DESCRIPTION OF THE TASK:
Line by line, copy the entries exactly, excluding the pictures.

EXERCISE MATERIAL:
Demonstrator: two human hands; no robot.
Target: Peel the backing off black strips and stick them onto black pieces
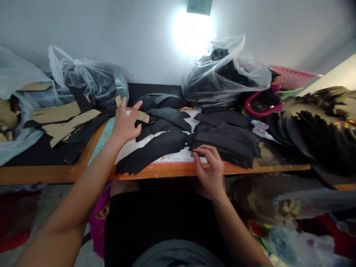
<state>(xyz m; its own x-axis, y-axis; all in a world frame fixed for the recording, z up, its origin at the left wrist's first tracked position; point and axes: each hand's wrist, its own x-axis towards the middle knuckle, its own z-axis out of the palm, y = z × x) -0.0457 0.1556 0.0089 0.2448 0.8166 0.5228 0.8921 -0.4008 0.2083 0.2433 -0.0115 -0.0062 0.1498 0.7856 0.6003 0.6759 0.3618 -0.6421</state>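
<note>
My left hand (pixel 125 121) is above the left side of the work surface, fingers spread, with nothing seen in its grasp. Close to it are a small tan strip (pixel 142 117) and dark cut pieces (pixel 165 120). A long black piece with a notched end (pixel 151 151) lies in front, over white paper (pixel 167 157). My right hand (pixel 210 167) is at the front edge, thumb and forefinger pinched together at the left corner of a stack of black pieces (pixel 225 139). How many layers lie between those fingers is hidden.
Tan and black strips (pixel 65 115) are heaped at the left. Tied plastic bags (pixel 91 79) and another clear bag (pixel 228 74) stand along the wall. Glue tubes (pixel 260 128), a pink-handled item (pixel 263 111) and fanned black pieces (pixel 311 137) lie right. The wooden edge (pixel 172 170) runs in front.
</note>
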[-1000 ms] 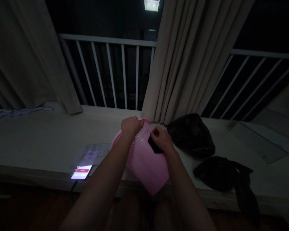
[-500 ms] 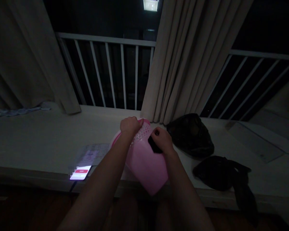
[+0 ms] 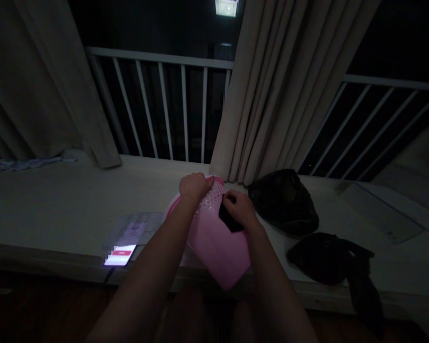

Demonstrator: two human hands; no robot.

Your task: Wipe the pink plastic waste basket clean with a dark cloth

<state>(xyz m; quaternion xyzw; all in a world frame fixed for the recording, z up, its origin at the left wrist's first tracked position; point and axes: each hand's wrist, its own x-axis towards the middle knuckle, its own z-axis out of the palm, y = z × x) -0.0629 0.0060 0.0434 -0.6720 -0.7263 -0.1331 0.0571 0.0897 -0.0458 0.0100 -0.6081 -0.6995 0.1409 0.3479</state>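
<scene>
A pink basket (image 3: pixel 218 252) with a lattice band near its rim lies tilted on the white ledge, between my forearms. My left hand (image 3: pixel 195 186) is closed around the basket's rim at the top. My right hand (image 3: pixel 239 206) pinches a black cloth (image 3: pixel 229 220) against the basket's pink side, just right of the lattice. Part of the cloth is hidden under my right hand.
Two black bags, a larger one (image 3: pixel 286 202) and a smaller knotted one (image 3: pixel 321 257), lie to the right. A lit phone (image 3: pixel 119 256) and papers (image 3: pixel 139 227) lie left on the ledge (image 3: pixel 57 205). Curtains (image 3: pixel 264 95) and a white railing (image 3: pixel 164 59) stand behind.
My right hand has shifted very slightly left, and a little more of the black cloth shows below it. My left hand keeps its hold on the rim.
</scene>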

OUTPUT FOR THIS EXERCISE:
Demonstrator: two human hands; no robot.
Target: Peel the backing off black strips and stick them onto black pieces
<state>(xyz m; its own x-axis, y-axis; all in a world frame fixed for the recording, z up, its origin at the left wrist's first tracked position; point and axes: each hand's wrist, its own x-axis towards the middle knuckle, its own z-axis out of the palm, y = z × x) -0.0457 0.1556 0.0089 0.2448 0.8166 0.5228 0.8921 -0.4008 0.2083 0.2433 -0.0115 -0.0062 0.1498 0.7856 0.6003 0.6759 0.3618 -0.6421</state>
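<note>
My left hand (pixel 125 121) is above the left side of the work surface, fingers spread, with nothing seen in its grasp. Close to it are a small tan strip (pixel 142 117) and dark cut pieces (pixel 165 120). A long black piece with a notched end (pixel 151 151) lies in front, over white paper (pixel 167 157). My right hand (pixel 210 167) is at the front edge, thumb and forefinger pinched together at the left corner of a stack of black pieces (pixel 225 139). How many layers lie between those fingers is hidden.
Tan and black strips (pixel 65 115) are heaped at the left. Tied plastic bags (pixel 91 79) and another clear bag (pixel 228 74) stand along the wall. Glue tubes (pixel 260 128), a pink-handled item (pixel 263 111) and fanned black pieces (pixel 311 137) lie right. The wooden edge (pixel 172 170) runs in front.
</note>
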[-1000 ms] 
[-500 ms] 
[+0 ms] 

Demonstrator: two human hands; no robot.

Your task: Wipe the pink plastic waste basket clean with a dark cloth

<state>(xyz m; quaternion xyzw; all in a world frame fixed for the recording, z up, its origin at the left wrist's first tracked position; point and axes: each hand's wrist, its own x-axis towards the middle knuckle, its own z-axis out of the palm, y = z × x) -0.0629 0.0060 0.0434 -0.6720 -0.7263 -0.1331 0.0571 0.0897 -0.0458 0.0100 -0.6081 -0.6995 0.1409 0.3479</state>
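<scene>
A pink basket (image 3: pixel 218 252) with a lattice band near its rim lies tilted on the white ledge, between my forearms. My left hand (image 3: pixel 195 186) is closed around the basket's rim at the top. My right hand (image 3: pixel 239 206) pinches a black cloth (image 3: pixel 229 220) against the basket's pink side, just right of the lattice. Part of the cloth is hidden under my right hand.
Two black bags, a larger one (image 3: pixel 286 202) and a smaller knotted one (image 3: pixel 321 257), lie to the right. A lit phone (image 3: pixel 119 256) and papers (image 3: pixel 139 227) lie left on the ledge (image 3: pixel 57 205). Curtains (image 3: pixel 264 95) and a white railing (image 3: pixel 164 59) stand behind.
My right hand has shifted very slightly left, and a little more of the black cloth shows below it. My left hand keeps its hold on the rim.
</scene>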

This answer requires no further additions.